▶ **Data provided**:
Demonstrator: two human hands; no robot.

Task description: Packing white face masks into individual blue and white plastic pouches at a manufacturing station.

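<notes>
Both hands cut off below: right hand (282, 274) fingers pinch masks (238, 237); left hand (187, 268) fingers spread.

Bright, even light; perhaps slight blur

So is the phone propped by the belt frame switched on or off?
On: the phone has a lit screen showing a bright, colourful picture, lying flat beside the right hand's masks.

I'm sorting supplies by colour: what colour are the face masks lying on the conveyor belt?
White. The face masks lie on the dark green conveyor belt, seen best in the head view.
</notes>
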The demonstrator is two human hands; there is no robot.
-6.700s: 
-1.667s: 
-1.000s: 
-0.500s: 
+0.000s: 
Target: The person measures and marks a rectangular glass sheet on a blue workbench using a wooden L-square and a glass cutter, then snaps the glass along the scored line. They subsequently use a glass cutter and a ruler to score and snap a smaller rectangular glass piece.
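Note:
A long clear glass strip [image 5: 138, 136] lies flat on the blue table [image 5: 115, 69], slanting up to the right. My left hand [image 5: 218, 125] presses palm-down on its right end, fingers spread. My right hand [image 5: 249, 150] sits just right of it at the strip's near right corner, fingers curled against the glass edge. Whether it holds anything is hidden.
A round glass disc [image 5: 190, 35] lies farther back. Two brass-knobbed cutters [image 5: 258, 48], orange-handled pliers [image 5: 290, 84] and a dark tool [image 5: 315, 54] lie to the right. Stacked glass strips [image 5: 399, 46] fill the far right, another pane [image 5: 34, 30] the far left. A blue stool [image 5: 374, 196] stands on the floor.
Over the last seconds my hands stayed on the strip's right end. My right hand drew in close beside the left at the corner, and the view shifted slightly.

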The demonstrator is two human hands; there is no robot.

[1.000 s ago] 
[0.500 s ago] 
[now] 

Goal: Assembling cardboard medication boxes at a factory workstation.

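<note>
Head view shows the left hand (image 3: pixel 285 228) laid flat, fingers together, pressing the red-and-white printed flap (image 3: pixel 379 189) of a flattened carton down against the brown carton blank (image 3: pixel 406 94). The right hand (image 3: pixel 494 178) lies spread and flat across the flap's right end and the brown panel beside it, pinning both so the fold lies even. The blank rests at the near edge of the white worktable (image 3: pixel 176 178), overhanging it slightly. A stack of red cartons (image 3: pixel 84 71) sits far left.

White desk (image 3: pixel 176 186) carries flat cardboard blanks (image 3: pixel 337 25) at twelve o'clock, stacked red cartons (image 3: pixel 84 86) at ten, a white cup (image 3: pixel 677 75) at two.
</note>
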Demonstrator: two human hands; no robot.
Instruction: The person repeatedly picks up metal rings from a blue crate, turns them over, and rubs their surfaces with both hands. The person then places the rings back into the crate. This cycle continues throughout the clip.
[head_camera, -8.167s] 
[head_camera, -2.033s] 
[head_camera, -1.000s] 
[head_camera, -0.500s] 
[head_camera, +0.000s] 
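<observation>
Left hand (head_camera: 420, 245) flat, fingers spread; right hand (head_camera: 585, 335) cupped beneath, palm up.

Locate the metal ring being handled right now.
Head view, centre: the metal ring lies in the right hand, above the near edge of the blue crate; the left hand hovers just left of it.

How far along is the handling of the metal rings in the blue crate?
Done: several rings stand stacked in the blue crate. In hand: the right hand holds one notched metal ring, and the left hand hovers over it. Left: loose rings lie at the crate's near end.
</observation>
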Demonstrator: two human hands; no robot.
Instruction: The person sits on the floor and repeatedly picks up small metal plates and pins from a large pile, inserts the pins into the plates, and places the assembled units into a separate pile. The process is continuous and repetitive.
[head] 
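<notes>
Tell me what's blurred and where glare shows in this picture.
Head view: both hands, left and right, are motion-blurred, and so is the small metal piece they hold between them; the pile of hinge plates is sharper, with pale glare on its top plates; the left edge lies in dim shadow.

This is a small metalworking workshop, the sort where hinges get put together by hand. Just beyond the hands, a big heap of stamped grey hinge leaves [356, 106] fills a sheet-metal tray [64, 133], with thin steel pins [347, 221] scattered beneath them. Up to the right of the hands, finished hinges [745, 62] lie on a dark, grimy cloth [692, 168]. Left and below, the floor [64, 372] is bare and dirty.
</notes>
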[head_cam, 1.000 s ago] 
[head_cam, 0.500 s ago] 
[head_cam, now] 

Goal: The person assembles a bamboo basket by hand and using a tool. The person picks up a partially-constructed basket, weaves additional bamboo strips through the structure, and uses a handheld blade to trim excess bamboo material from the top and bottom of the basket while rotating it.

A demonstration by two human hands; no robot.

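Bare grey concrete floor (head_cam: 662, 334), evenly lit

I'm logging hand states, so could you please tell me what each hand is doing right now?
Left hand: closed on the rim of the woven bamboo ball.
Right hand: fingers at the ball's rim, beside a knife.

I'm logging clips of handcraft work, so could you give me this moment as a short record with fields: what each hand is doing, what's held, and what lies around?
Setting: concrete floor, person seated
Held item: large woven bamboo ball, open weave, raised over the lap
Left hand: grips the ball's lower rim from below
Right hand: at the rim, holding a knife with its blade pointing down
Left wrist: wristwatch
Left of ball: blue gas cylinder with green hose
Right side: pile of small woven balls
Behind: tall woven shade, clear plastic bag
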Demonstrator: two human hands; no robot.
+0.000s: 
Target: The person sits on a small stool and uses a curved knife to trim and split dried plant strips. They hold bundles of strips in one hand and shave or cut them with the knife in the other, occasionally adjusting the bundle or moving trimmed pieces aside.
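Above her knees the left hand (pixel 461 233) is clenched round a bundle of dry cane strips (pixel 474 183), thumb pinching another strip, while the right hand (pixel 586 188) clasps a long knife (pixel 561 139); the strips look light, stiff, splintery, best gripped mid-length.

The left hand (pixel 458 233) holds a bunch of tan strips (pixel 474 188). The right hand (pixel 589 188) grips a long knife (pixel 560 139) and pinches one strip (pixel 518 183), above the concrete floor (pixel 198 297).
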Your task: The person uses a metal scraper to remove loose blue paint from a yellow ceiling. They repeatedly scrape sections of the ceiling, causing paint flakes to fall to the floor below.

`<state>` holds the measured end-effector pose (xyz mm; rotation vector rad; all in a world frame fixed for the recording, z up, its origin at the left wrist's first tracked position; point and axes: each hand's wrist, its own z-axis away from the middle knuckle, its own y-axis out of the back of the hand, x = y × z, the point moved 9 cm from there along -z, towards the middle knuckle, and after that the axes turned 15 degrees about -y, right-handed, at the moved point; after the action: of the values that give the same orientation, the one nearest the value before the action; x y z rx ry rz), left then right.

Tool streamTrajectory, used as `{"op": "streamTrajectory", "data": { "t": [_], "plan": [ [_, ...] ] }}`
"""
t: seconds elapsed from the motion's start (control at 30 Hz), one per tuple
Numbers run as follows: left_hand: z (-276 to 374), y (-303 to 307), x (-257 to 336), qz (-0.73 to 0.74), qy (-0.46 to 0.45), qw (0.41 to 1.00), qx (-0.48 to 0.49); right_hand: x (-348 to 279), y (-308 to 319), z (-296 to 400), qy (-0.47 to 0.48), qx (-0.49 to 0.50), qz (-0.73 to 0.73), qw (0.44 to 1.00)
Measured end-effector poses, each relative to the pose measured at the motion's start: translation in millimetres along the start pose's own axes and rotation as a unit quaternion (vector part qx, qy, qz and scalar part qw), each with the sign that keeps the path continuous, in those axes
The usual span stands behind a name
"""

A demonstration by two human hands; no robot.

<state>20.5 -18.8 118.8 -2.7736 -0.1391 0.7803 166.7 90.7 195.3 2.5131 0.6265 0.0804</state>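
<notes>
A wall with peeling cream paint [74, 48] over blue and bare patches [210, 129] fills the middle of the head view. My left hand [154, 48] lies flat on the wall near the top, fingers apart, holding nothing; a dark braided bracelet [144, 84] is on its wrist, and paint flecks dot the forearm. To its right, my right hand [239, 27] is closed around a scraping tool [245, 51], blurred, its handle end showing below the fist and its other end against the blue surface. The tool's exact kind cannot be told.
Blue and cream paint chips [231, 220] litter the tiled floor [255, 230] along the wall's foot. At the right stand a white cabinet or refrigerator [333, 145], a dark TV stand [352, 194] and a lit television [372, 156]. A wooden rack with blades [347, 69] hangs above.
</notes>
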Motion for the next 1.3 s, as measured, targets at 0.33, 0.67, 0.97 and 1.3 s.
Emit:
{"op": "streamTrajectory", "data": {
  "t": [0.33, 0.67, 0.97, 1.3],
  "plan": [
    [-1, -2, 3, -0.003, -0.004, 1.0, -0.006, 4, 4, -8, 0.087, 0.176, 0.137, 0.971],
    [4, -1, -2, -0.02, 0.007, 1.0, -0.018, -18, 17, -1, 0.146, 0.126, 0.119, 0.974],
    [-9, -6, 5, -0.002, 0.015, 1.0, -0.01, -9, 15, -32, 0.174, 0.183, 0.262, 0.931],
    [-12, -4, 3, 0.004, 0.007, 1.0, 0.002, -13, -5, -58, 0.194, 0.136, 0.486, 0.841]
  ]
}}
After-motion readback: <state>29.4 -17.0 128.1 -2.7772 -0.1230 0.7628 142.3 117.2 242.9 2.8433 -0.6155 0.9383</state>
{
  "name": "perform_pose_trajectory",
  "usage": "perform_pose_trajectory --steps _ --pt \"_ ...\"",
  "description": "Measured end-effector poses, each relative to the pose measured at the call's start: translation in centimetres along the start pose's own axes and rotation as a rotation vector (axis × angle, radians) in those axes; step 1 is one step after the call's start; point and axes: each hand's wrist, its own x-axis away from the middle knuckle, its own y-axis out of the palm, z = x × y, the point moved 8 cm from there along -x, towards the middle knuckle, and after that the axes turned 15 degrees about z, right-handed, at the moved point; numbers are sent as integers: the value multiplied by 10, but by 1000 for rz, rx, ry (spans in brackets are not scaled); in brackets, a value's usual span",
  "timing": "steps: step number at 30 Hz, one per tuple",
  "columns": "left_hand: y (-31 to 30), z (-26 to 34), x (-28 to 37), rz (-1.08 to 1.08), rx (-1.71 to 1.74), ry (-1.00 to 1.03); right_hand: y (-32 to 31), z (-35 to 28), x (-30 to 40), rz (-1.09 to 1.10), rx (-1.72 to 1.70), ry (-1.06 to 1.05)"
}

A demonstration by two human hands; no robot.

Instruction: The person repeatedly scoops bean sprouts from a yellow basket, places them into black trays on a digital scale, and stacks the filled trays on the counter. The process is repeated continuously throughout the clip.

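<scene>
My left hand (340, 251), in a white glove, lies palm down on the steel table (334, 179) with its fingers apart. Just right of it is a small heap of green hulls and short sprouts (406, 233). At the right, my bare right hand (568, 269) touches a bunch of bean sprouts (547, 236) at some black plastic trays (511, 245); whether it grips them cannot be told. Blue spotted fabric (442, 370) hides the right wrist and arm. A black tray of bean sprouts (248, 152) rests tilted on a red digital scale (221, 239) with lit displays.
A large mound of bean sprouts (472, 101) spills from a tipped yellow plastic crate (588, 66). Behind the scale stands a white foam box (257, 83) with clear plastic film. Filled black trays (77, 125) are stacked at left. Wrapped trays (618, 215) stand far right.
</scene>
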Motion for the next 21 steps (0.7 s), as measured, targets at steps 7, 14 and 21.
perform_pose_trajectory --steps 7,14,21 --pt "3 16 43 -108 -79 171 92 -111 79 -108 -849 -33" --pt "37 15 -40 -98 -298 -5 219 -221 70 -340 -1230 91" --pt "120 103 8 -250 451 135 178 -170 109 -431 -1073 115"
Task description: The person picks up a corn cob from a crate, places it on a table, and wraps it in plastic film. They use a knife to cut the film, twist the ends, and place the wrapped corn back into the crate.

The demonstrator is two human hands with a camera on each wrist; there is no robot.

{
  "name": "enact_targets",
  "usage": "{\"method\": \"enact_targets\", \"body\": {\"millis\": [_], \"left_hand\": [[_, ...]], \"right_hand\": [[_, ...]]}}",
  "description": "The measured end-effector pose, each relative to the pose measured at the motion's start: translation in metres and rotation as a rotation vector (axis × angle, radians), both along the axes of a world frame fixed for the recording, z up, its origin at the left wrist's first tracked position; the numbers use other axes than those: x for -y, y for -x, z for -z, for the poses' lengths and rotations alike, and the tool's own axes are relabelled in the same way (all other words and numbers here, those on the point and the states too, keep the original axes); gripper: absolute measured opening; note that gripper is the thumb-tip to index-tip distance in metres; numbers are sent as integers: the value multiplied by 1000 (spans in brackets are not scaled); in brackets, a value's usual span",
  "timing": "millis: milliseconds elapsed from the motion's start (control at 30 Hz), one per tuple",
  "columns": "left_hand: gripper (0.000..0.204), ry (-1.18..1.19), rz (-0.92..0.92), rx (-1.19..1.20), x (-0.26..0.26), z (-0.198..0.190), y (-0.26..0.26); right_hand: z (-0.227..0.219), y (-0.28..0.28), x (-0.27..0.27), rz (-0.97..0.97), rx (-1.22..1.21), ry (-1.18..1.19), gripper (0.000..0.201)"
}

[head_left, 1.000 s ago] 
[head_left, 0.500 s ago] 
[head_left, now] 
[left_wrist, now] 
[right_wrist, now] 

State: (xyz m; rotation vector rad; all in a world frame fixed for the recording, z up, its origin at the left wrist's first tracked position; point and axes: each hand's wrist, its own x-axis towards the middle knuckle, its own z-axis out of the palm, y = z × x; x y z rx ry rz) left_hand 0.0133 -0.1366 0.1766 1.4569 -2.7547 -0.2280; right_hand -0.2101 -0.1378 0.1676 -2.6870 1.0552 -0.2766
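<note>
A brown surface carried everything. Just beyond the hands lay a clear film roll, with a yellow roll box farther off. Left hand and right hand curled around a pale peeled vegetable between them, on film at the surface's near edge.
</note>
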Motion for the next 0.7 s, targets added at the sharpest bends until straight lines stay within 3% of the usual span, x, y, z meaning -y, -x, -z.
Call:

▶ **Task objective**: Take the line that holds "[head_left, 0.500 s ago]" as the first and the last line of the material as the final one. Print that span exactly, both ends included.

▶ **Solution to this exercise**:
[head_left, 0.500 s ago] 
[head_left, now] 
[left_wrist, now] 
[right_wrist, now] 

State: (xyz m; rotation vector rad; all in a world frame fixed for the recording, z up, its origin at the left wrist's first tracked position; point and axes: each hand's wrist, its own x-axis towards the middle knuckle, its own z-axis out of the palm, y = z × x; x y z rx ry rz) left_hand 0.0133 -0.1366 0.1766 1.4569 -2.7547 -0.2280; right_hand -0.2101 -0.1378 0.1676 -2.6870 1.0552 -0.2766
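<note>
A brown surface carried everything. Just beyond the hands lay a clear film roll, with a yellow roll box farther off. Left hand and right hand curled around a pale peeled vegetable between them, on film at the surface's near edge.
</note>
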Motion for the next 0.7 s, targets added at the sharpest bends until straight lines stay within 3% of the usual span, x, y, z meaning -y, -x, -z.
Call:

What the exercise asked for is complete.